#### The data ####
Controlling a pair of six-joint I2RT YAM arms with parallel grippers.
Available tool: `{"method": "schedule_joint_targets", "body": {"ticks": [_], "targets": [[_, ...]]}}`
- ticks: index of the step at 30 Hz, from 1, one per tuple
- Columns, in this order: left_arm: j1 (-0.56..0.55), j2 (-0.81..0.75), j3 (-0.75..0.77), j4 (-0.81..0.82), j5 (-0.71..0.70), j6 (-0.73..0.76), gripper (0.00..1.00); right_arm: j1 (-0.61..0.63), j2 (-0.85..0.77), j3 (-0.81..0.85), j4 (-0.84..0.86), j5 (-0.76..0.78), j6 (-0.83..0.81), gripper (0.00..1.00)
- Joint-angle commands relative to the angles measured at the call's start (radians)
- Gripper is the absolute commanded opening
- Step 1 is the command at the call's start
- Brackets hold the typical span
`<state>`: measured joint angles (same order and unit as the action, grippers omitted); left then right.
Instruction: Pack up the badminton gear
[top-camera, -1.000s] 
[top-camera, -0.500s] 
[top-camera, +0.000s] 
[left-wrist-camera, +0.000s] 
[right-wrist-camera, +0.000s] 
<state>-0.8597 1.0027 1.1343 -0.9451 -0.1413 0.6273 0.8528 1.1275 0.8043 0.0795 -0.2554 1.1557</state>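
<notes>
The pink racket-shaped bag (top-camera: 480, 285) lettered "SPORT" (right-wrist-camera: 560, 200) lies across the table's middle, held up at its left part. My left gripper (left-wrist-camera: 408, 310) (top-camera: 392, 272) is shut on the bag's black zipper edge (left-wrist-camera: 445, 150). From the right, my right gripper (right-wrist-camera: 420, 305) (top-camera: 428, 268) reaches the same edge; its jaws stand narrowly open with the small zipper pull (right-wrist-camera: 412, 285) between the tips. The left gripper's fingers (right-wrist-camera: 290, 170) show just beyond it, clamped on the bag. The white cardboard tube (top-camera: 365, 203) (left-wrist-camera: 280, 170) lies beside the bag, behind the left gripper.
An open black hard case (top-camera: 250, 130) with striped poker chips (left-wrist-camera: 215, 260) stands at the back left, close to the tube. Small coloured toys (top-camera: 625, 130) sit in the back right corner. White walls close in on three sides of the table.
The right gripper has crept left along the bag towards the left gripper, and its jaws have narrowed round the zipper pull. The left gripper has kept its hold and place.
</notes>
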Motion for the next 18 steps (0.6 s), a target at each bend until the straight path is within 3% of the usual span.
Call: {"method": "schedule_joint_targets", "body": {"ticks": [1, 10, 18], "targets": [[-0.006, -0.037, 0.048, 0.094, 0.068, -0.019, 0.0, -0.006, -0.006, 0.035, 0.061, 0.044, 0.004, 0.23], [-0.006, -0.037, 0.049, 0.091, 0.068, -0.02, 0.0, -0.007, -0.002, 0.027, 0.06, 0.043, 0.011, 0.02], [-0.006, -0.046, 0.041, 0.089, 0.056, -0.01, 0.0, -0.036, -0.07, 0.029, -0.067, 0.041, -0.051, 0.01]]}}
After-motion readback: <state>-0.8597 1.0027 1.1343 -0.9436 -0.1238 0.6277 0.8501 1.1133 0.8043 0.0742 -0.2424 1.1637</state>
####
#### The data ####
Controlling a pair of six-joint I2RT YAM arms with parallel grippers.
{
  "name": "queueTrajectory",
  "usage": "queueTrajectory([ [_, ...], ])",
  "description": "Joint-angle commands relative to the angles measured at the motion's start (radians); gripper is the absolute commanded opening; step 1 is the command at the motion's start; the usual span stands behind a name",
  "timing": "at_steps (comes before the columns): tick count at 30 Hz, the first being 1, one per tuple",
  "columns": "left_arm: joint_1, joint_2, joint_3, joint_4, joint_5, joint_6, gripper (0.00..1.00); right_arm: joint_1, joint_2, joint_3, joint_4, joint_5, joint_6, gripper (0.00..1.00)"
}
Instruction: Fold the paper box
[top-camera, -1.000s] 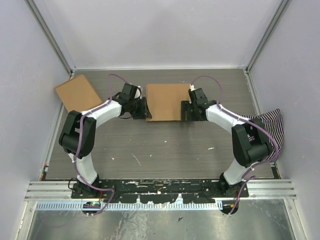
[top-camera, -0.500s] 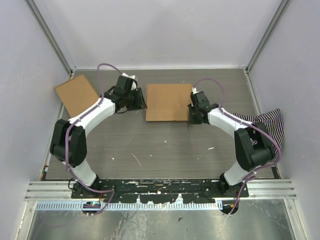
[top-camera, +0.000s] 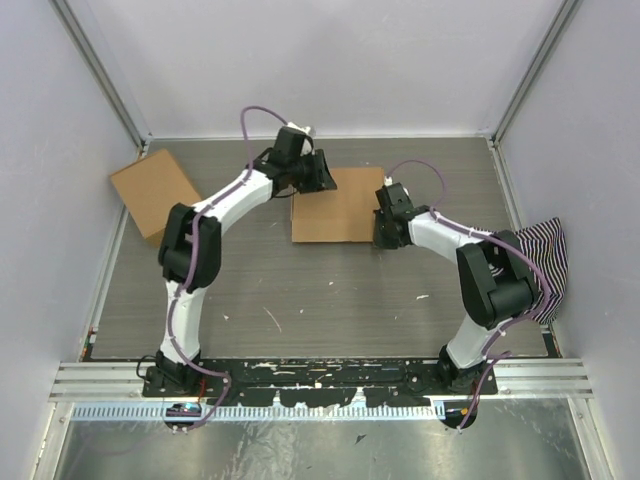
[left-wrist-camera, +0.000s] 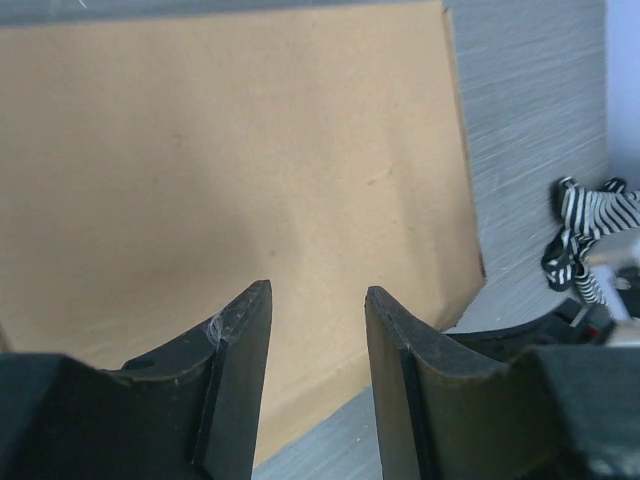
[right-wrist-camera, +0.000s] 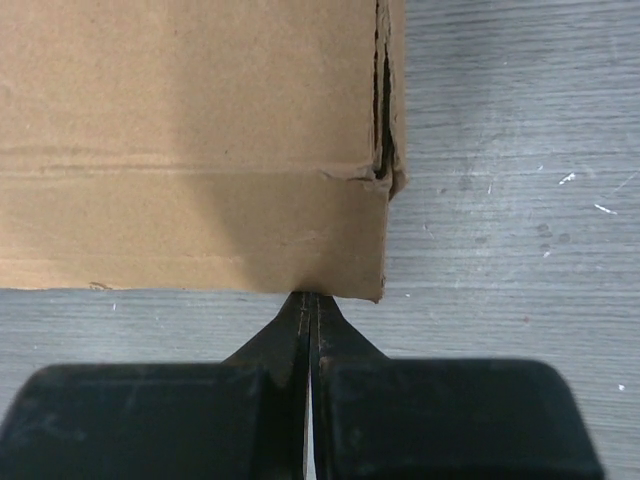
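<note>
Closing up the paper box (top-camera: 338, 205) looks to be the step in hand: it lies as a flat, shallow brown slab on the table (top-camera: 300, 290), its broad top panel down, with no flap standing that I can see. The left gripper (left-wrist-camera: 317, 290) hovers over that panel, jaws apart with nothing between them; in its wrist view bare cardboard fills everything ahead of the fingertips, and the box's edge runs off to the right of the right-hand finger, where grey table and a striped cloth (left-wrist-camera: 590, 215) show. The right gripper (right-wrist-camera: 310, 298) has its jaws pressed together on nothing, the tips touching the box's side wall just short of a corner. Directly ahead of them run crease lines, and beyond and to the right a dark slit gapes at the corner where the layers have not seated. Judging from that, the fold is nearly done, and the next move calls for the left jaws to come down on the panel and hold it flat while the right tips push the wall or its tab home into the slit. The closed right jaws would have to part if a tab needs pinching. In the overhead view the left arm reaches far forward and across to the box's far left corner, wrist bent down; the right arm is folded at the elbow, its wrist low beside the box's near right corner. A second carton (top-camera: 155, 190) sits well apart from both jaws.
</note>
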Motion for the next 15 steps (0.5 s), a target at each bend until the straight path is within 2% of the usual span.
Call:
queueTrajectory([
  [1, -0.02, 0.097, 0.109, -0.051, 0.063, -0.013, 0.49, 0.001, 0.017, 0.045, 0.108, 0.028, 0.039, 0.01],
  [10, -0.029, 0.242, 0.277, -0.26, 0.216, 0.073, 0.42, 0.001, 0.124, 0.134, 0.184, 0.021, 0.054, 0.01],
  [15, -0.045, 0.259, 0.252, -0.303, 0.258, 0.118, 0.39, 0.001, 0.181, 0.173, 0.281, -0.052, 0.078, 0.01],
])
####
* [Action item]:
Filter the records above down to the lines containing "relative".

* [Expected answer]:
- Joint-angle commands relative to the angles measured at the call's start (radians)
  "description": "Joint-angle commands relative to the angles measured at the motion's start (radians); gripper is the absolute commanded opening; step 1 is the command at the motion's start; the usual span stands behind a name",

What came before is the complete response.